# Runbook: Billing Worker Failure and Reconciliation Drift

## Trigger
1. Alert: billing worker failures / billing queue lag.
2. Alert: payment reconcile failures (`payments.reconcile_failed`).
3. User/support report: unexpected charge, missing credit, or lifecycle boundary dispute.

## Required Context
1. `correlation_id` from API/UI error envelope (or support ticket metadata).
2. `trace_id` if present in error details/logs.
3. Scope identifiers when available:
- `org_id`
- `project_id`
- `user_id`
- `allocation_id`
- `app_instance_id`
- `usage_source`
- `control_plane_component`

## Immediate Actions
1. Determine blast radius:
- single user/project dispute vs global worker degradation.
2. If widespread:
- freeze risky manual adjustments until consistency is verified.
3. Confirm dependency health:
- Postgres connectivity
- NATS consumer health
- outbox relay health

## Correlation-First Diagnosis
1. Start in Loki with `correlation_id`:
- `service=gpuaas-billing-worker` and related services (`gpuaas-api`, `gpuaas-webhook-worker`).
2. Extract `trace_id` from log/error details and open in Tempo.
3. Validate event sequence:
- `provisioning.active`
- `provisioning.releasing.completed` or `provisioning.release_failed`
- `billing.*` notifications
- `payments.balance_credited` / `payments.reconcile_failed` when payment path involved.
4. Validate data consistency:
- `usage_records` lifecycle (`start_time`, `end_time`, `last_billed_at`, `accrued_cost_minor`)
- `ledger_entries` projection for affected `requested_by_user_id`
- allocation status boundary (`active`, `releasing`, `released`, `release_failed`)
- app-runtime attribution boundary (`app_instance_id`, `usage_source`, `control_plane_component`, `operating_mode`, `control_plane_scope`, `runtime_backend`)

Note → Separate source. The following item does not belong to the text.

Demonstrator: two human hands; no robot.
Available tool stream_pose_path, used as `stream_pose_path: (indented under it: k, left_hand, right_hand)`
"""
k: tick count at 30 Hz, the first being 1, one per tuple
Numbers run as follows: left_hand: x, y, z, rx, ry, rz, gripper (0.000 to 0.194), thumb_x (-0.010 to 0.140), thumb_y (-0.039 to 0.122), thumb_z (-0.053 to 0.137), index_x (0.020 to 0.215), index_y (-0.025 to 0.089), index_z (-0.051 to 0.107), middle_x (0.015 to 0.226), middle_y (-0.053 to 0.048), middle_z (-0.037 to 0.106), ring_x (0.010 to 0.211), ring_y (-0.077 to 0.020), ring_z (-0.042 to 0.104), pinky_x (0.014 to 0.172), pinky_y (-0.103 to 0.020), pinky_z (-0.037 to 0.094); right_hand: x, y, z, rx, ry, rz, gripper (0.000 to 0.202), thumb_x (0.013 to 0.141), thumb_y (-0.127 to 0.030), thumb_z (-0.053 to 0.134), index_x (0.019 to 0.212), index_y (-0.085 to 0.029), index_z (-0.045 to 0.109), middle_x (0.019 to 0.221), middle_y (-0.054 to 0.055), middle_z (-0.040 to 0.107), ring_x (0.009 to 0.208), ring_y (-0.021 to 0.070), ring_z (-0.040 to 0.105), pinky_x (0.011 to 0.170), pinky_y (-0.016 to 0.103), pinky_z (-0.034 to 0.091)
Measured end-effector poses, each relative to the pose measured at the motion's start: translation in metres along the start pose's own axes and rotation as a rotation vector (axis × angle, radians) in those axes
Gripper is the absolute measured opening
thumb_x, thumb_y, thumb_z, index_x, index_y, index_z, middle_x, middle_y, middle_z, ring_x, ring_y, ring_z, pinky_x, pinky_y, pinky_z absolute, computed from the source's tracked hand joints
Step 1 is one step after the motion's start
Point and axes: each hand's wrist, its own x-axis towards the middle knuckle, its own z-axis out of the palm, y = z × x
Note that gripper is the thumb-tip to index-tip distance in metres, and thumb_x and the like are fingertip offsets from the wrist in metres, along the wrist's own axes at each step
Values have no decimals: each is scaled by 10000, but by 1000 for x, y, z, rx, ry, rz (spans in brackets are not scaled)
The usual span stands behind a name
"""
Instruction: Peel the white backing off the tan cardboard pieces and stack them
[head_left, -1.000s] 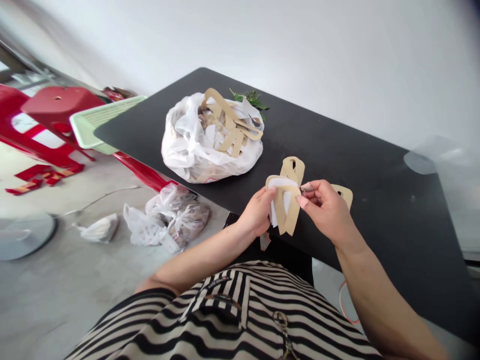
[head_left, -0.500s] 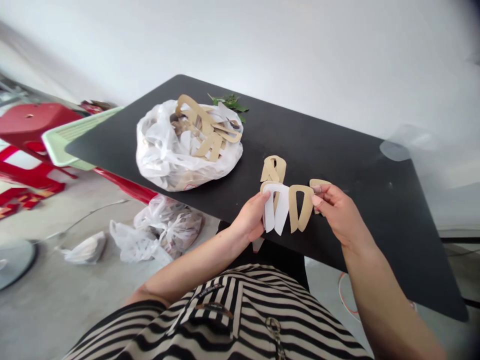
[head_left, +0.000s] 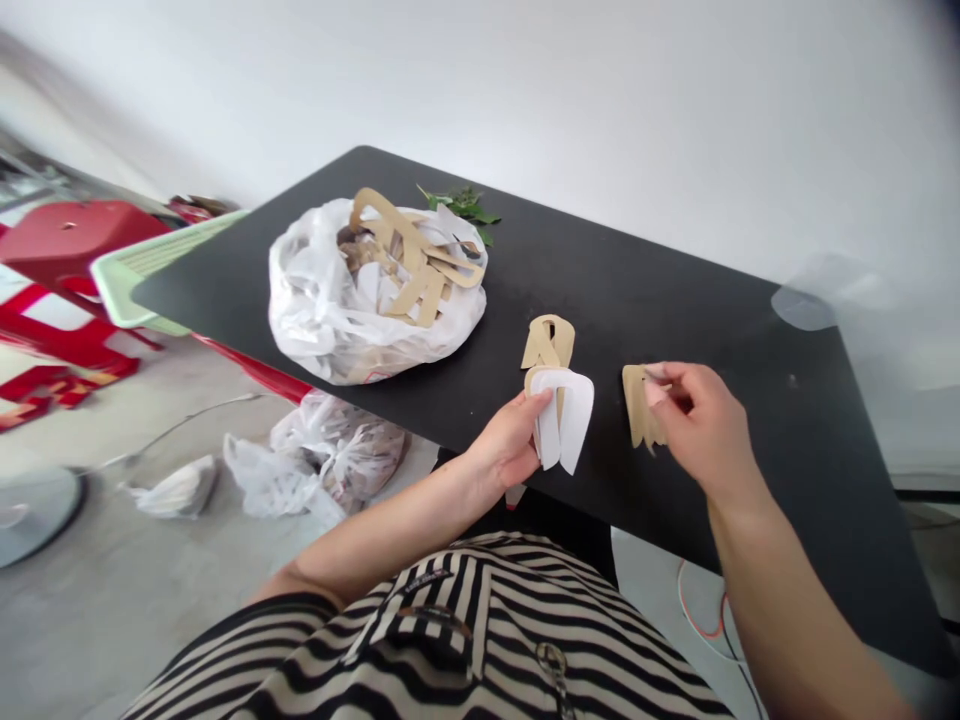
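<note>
Near the table's front edge, my left hand is closed around a few U-shaped paper cutouts, the top one white side up, with a tan one behind. To the right, my right hand has its fingers pinched at a tan paper cutout low over the table; how many pieces lie under those fingers is hidden. Just beyond my left hand, several tan cutouts lie crossed on the black table.
A white plastic bag full of tan and white paper pieces stands at the left, green leaves behind it. Clear plastic lies near the right back edge. Plastic bags, a red stool and a light green basket are beyond the left side.
My right hand has moved right, carrying a tan cutout away from beside my left hand to the tan pieces on the right. The white cutout in my left hand has shifted slightly right.
</note>
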Motion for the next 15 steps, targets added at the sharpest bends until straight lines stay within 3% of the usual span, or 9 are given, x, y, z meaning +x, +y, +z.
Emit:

## Reconciliation Checklist
1. Missing open usage:
- allocation is `active|releasing|release_failed` but no open `usage_records` row.
2. Orphan open usage:
- open `usage_records` row while allocation is not active/releasing.
3. Unbilled closed usage:
- closed `usage_records` with positive accrued cost and no usage ledger debit.
4. Payment drift:
- `payment_sessions.status=failed_reconcile` or missing linked `ledger_entry_id` after checkout completion.

## Mitigation
1. Worker/process remediation:
- restart or roll back billing worker if runtime regression suspected.
2. Data remediation:
- use approved reconciliation procedure; avoid ad-hoc direct state mutation.
3. Payment remediation:
- investigate provider/webhook mismatch and apply recovery path per payments runbook.
4. Keep all corrective actions auditable with actor + correlation linkage.

## Launch Restriction Verification

When a prepaid or overdue posture should block new work, verify the product
launch boundary before debugging worker internals:

```bash
curl -sk -H "Authorization: Bearer $TOKEN" \
  "$API/api/v1/billing/financial-posture" | jq .

curl -sk -X POST "$API/api/v1/v3/launch/compute/precheck" \
  -H "Authorization: Bearer $TOKEN" \
  -H "X-Project-ID: $PROJECT_ID" \
  -H "Content-Type: application/json" \
  --data '{"sku":"compute-vm-small"}' \
  | jq '.checks[] | select(.id=="billing")'
```

Expected restricted state:

```text
state=restricted
reason=prepaid_balance_depleted
effects.block_new_launches=true
precheck billing severity=blocker
submit HTTP 402 code=insufficient_balance
```

Recovery is the inverse: clear or downgrade the financial restriction through
the admin billing API, then verify the precheck billing check returns `ok`.
Latest kind proof:
`dist/uat/kind/20260530T083827Z-billing-launch-guard`.

## Recovery Criteria
1. Billing worker resumes stable processing.
2. Reconciliation checks return no unresolved drift for impacted scope.
3. No duplicate debits/credits introduced by recovery.
4. Alerts return below threshold.

## Evidence to Capture
1. Incident timeline with `correlation_id` and `trace_id`.
2. Query evidence for `usage_records` and `ledger_entries` before/after remediation.
3. Impacted tenant/project/user scope and customer-facing summary.
4. Follow-up tasks for root-cause prevention.